START GIVEN MATERIAL

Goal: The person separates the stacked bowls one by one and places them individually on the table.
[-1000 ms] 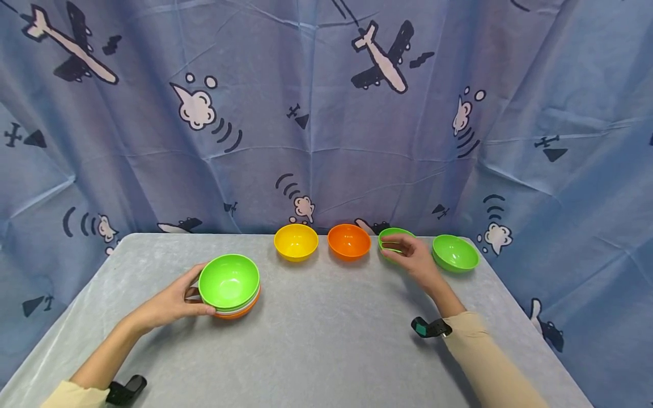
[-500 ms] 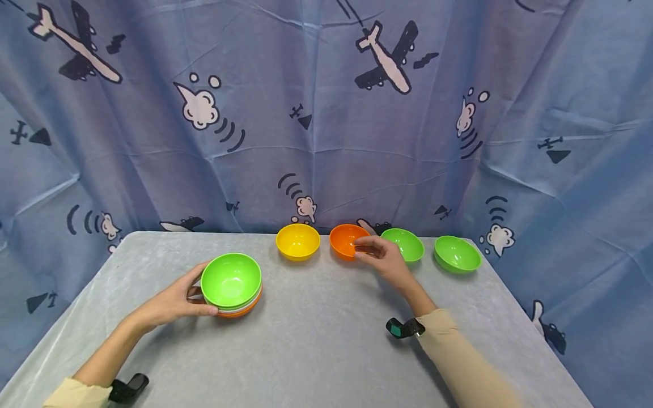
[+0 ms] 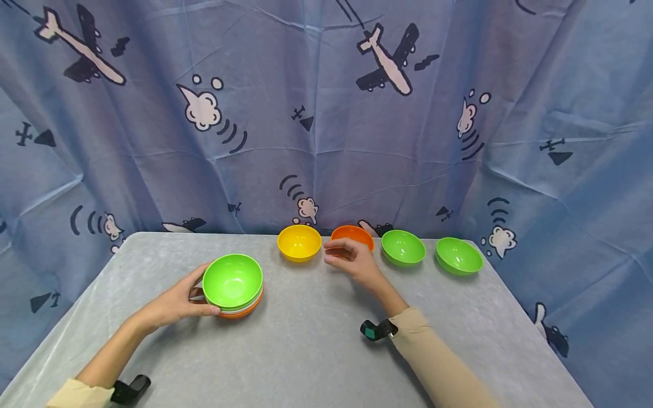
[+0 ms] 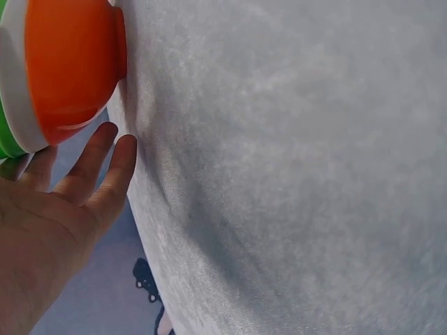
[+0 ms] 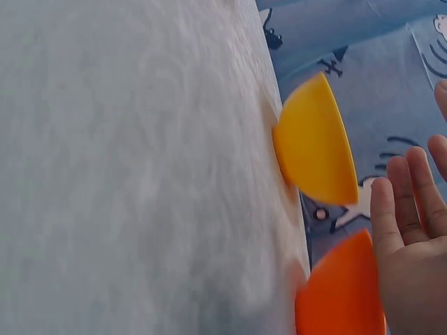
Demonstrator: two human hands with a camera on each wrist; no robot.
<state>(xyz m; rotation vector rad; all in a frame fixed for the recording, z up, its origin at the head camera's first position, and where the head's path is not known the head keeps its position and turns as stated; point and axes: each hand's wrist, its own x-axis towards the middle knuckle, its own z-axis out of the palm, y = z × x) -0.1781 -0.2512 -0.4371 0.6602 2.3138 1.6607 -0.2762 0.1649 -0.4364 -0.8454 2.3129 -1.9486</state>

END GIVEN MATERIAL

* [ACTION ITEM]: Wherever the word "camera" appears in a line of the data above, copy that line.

* [EXPECTED OUTPUT]:
Demonstrator: two human hands with a camera on each wrist; no robot.
<state>(xyz m; rotation vector rad; all in a frame fixed for the recording, z up, its origin at the head camera's first position, and where the head's path is not known the head keeps its position and turns as stated; point and axes: each hand's wrist, its own x-axis towards the middle knuckle, its own z-axis out of the palm, y = z × x) -0.1781 -0.2512 -0.4371 0.6602 2.3138 1.6607 -0.2762 0.1649 -0.4364 -0.8454 2.3129 -1.9486</state>

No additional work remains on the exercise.